The erythroid protein cGATA-1 functions with a stage-specific factor to activate transcription of chromatin-assembled beta-globin genes.

  1. M C Barton,
  2. N Madani, and
  3. B M Emerson
  1. Regulatory Biology Laboratory, Salk Institute for Biological Studies, La Jolla, California 92037.

Abstract

The chick beta-globin gene is regulated developmentally within erythroid cells by the interaction of multiple proteins with the promoter and the 3' enhancer. These interactions are correlated with changes in chromatin structure, which are characteristic of the actively expressed gene. Using in vitro chromatin assembly and transcription with staged erythroid extracts, we have determined the critical proteins required to activate expression of nucleosome-reconstituted beta-globin genes. These genes contain a specialized TATA box at -30 (GATA) through which the erythroid-restricted protein cGATA-1 and TFIID both function to regulate different steps in beta-globin expression.
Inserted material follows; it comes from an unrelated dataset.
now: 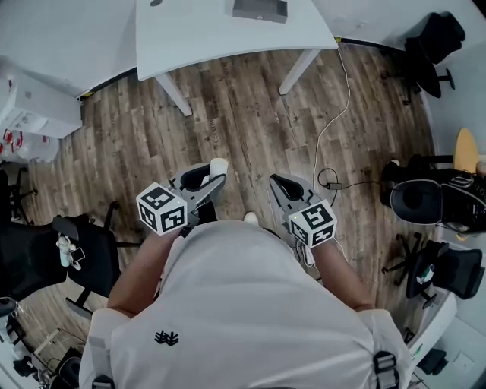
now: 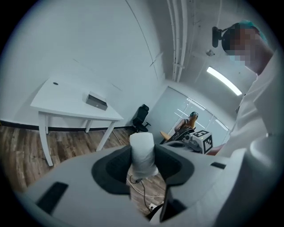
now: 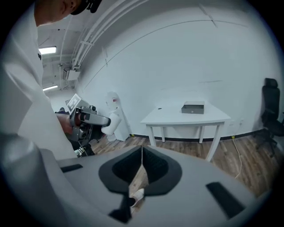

We find that TBP (TATA-binding protein) alone can activate transcription of beta-globin chromatin templates from promoters mutated to a canonical TATA box but is ineffective on those containing the normal -30 GATA site. The occupancy of this site by cGATA-1 also fails to generate efficient expression of beta-globin chromatin unless combined with a stage-specific protein, NF-E4, that binds to an adjacent site. However, NF-E4 does not function with TBP to derepress nucleosome-assembled beta-globin genes. We propose that the developmental regulation of beta-globin expression is achieved, in part, by the requirement of an erythroid protein and a stage-specific factor, rather than TBP, to activate chromatin through a specialized TATA box.